The presence of a scar on the scalp area might represent a problem for hair transplant surgery. It also might be an inconvenience. It all depends. A lot of people actually look for hair transplants on scar tissue they have on their scalp. But is it possible to be done?
Find out once and for all in this article.
Hair Transplant and Scar Tissue: Possible?
First of all, it is necessary to understand that scar tissue is still skin, but a different kind of skin. Scar tissue is a combination of skin and collagen that forms after an injury, cut, incision, or anything that breaks the skin in some form. In order for a scar to actually form, the cut itself must be, to some extent, deep and/or wide.
The tissue of the scar is fibrous, which is different from the smoother skin tissue it replaces. There are several kinds of car tissue.
- Hypertrophic scar. When the body creates an excessive amount of collagen to fix the scar, this results in a thick, puffy scar that protrudes notably from the surrounding skin. They can be of a reddish colour for the first weeks after appearing.
- Keloid scar. Common among people of darker-colour skin and similar in nature, keloid scars can actually grow beyond the boundaries of the original wound. Their looks might be alarming, but they are only inert masses of collagen and, thus, are harmless.
- Atrophic scar. When a section of the skin is sunken, it gives the scar a measure of depth. Scars from surgery and burns are a perfect example of this.
Each different scar requires a different technique for treatment thanks to their own individual characteristics.
Decisive Factors of Hair Transplant on Scar Tissue
The three following characteristics of the scar determine if a hair transplant on the scar tissue is actually viable.
- Scar thickness. If the scar itself is notably thick, it might not be possible to graft hair on it.
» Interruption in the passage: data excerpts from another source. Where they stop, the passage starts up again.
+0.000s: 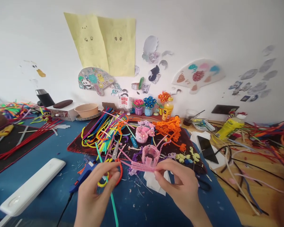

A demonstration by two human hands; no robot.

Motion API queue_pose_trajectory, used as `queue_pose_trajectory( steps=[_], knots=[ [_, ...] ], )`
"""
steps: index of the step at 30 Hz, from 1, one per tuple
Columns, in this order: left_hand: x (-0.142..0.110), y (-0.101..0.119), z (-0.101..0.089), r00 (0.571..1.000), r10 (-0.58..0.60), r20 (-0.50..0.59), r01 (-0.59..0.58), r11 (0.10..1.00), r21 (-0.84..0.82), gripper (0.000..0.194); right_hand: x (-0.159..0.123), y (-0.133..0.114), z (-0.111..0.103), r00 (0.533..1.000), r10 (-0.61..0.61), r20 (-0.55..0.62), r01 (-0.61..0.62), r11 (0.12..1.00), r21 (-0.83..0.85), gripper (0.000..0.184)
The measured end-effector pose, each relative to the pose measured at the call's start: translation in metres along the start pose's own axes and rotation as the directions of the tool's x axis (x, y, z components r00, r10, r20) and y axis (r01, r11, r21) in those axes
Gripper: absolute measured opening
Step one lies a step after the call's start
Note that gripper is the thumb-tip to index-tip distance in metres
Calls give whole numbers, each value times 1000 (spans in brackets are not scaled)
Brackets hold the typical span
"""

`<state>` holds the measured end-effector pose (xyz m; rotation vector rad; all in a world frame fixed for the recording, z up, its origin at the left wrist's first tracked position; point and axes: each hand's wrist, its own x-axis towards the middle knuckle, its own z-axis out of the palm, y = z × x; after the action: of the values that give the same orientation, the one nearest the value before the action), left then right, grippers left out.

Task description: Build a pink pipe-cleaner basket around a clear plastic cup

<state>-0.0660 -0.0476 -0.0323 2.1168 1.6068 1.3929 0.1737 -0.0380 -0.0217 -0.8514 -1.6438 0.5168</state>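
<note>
My left hand (97, 186) pinches the left end of a bunch of pink pipe cleaners (138, 166), fingers closed, with red-handled scissors (115, 157) and a teal stem (113, 205) just beneath. My right hand (180, 183) grips the bunch's right end, thumb and fingers pressed together. A small pink woven pipe-cleaner basket (150, 155) rises from the middle of the bunch, between both hands. A blue glue gun (84, 176) lies left of my left hand.
A dark mat (78, 146) carries several coloured pipe cleaners (104, 129), an orange tangle (168, 127) and a pink pot (142, 134). A phone (207, 148), yellow bottle (228, 126), white flat device (32, 187) and paper bowl (86, 110) lie around. Flower pots (149, 105) stand by the wall.
</note>
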Motion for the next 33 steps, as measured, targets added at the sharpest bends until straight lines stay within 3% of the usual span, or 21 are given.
queue_pose_trajectory(
  steps=[3, 7, 20, 33],
  knots=[
    [12, 34, 4, 1000, 22, 5, -20, 955, -297, 13, 0, -1, 0, 1000, 27, 13, -27, 998, 54, 13],
    [17, 45, 8, 1000, 15, -3, -15, 917, -399, 14, -1, -2, -1, 999, 46, 23, -48, 996, 81, 15],
    [20, 44, 13, 998, 53, -30, -61, 916, -396, 12, -1, 0, -3, 992, 89, 85, -98, 989, 109, 13],
    [20, 42, 17, 999, 43, -23, -48, 918, -393, 13, -2, 0, -2, 953, 279, 117, -296, 938, 181, 11]
  ],
)
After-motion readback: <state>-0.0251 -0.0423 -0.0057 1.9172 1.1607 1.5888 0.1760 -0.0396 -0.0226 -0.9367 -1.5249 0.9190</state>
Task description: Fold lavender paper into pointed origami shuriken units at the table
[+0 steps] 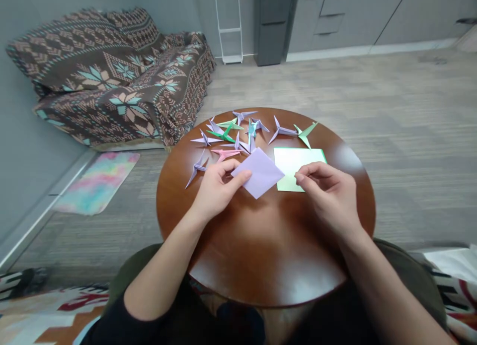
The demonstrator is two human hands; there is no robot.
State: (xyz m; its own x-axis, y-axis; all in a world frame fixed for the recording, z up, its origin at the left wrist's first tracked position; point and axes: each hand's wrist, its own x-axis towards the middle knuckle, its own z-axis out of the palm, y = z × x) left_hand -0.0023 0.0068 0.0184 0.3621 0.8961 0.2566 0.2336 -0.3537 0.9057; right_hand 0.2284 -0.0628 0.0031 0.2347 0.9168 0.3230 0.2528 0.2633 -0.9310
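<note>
My left hand (pixel 222 187) pinches the left corner of a folded purple origami paper (pixel 259 173), held as a diamond above the table. Just right of the paper's other corner, my right hand (pixel 330 191) has thumb and fingertips pressed together; nothing shows clearly between them. Beneath that hand lies a stack of pale green paper sheets (pixel 294 159), partly covered by the fingers. Beyond my left hand, several folded paper cranes in purple, green and pink are spread out, among them a pink crane (pixel 225 154) and a dark green crane (pixel 224 134).
Everything rests on a round brown wooden table (pixel 261 265). A purple crane (pixel 282 130) and a light green crane (pixel 306 134) sit at its far side. A sofa with a patterned cover (pixel 126 87) stands at the far left, near a colourful mat (pixel 99 181).
</note>
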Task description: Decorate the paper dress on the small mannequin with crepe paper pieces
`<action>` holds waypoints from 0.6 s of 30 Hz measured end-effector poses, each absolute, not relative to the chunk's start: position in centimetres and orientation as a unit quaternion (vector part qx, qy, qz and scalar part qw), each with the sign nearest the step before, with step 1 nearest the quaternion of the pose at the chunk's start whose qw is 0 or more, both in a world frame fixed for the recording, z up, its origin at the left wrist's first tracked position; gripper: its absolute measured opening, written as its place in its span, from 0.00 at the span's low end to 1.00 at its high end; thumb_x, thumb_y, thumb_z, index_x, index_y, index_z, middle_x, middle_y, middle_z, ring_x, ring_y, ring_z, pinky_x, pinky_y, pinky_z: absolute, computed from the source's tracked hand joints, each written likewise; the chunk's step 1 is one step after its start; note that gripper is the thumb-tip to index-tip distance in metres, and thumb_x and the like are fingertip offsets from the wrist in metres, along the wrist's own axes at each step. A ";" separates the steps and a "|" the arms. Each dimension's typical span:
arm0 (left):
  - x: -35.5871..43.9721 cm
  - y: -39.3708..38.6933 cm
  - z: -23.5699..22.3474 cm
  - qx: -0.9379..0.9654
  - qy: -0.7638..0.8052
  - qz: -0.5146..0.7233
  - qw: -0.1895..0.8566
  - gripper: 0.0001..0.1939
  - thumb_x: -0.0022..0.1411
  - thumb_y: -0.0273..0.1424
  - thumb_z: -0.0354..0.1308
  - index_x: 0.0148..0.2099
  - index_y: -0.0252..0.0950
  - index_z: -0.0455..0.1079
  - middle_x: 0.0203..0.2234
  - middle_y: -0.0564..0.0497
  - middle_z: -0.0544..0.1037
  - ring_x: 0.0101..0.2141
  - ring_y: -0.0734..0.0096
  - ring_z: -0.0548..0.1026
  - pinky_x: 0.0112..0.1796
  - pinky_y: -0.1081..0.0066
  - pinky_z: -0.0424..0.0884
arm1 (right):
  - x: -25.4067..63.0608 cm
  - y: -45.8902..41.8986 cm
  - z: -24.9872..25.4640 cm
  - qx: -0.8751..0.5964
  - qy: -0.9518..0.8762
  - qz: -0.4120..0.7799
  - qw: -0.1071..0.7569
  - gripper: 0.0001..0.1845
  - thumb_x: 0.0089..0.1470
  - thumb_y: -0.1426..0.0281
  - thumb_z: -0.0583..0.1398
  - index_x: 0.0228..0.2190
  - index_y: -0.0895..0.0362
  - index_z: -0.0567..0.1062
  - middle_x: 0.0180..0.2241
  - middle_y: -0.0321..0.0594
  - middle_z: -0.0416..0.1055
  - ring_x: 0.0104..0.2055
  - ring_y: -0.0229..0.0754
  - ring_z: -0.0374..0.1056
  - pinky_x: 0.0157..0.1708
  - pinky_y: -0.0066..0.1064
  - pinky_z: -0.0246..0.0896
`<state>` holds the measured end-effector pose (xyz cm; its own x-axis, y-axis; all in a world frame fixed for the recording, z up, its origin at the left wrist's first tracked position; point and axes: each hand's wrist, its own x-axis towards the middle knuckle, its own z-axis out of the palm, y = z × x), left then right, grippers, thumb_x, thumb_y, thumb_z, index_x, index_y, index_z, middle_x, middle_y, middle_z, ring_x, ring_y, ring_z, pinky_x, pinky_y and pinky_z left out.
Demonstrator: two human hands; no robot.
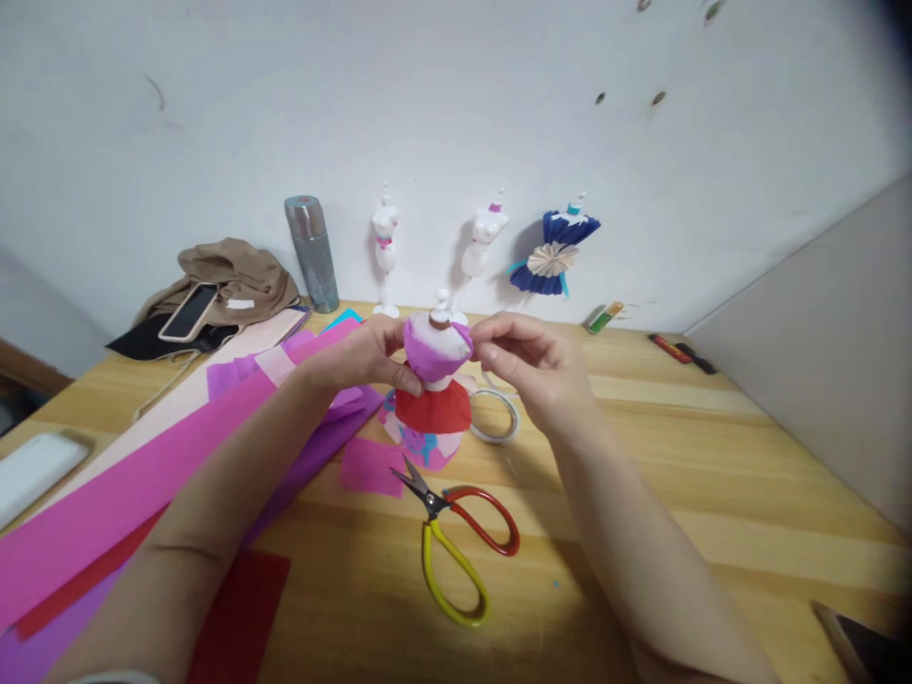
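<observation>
A small white dress-form mannequin [429,332] stands before me, dressed in a purple paper top [436,359] and a red paper skirt [433,408] over a layer of pink and blue pieces. My left hand [356,361] is closed around its left side, thumb at the waist. At the right shoulder, my right hand [538,370] pinches the edge of the purple top between thumb and forefinger. Just behind the skirt lies a roll of tape [511,418]. In front are open scissors [432,503] with one red and one yellow handle, beside a pink paper square [367,467].
Long pink paper sheets [178,456] and red paper [242,608] cover the left side. A steel flask [313,256], two white mannequins and a blue-dressed mannequin [552,256] line the wall. A phone [189,312] rests by brown cloth [238,275]; a glue stick [605,316] lies right.
</observation>
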<state>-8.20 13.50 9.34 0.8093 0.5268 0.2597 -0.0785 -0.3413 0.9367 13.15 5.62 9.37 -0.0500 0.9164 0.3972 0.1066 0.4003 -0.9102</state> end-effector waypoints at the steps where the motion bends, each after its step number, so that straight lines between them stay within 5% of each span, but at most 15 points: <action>1: -8.0 13.4 9.3 0.762 0.153 0.288 0.559 0.20 0.40 0.37 0.77 0.35 0.33 0.78 0.31 0.51 0.81 0.38 0.62 0.77 0.45 0.66 0.72 | 13.2 5.3 9.7 -0.412 -0.643 0.351 0.541 0.09 0.49 0.62 0.67 0.30 0.53 0.77 0.32 0.40 0.76 0.35 0.43 0.71 0.37 0.37 0.66; 10: -6.6 13.1 8.5 0.660 0.262 0.374 0.596 0.21 0.44 0.37 0.75 0.39 0.31 0.78 0.34 0.46 0.82 0.38 0.63 0.80 0.45 0.62 0.75 | 12.9 5.6 9.0 -0.438 -0.691 0.229 0.527 0.05 0.53 0.65 0.65 0.33 0.51 0.78 0.33 0.40 0.77 0.36 0.46 0.73 0.34 0.39 0.70; 18: -5.3 12.2 7.9 0.741 0.257 0.463 0.413 0.13 0.49 0.35 0.71 0.36 0.33 0.79 0.35 0.47 0.82 0.39 0.65 0.78 0.45 0.65 0.73 | 12.1 5.7 8.4 -0.436 -0.706 0.166 0.534 0.05 0.54 0.68 0.62 0.35 0.51 0.78 0.36 0.41 0.78 0.39 0.48 0.74 0.38 0.42 0.69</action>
<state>-5.28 12.20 7.86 0.4394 0.7635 0.4732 -0.0003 -0.5267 0.8501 12.13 5.69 8.37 -0.0512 0.7919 0.6085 0.4379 0.5655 -0.6989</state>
However, a couple of techniques can reduce it somehow. Surgical removal of bits of the scar or/and corticosteroid injections directly into the site can thin it to a degree. Hypertrophic scars are an example.
- Scar thinness. As counterintuitive as it may seem, a scar that is too thin also prevents the grafting of hair. The thin skin makes it difficult for the graft to take due to it requiring a different angled incision to insert the graft. This happens mainly with the atrophic scars.
- Blood supply. Regardless of its nature, scarring reduces blood supply. The surgeon will measure the blood supply available to assess a scar’s viability and if it can receive treatment for improvement.
Keloid scars are usually not able to receive hair grafts since cutting them risks the formation of even more keloid, which could damage the graft.
Hair Transplant on Scar Tissue
It is done just like any other follicular unit excision (FUE) hair transplant. This is done by extracting healthy hair follicles from the back of the scalp to graft them into the scar you want to grow hair on. In fact, this is a common procedure for former patients of a strip surgery hair transplant. They look to disguise the long, horizontal scar with which the previous procedure left them.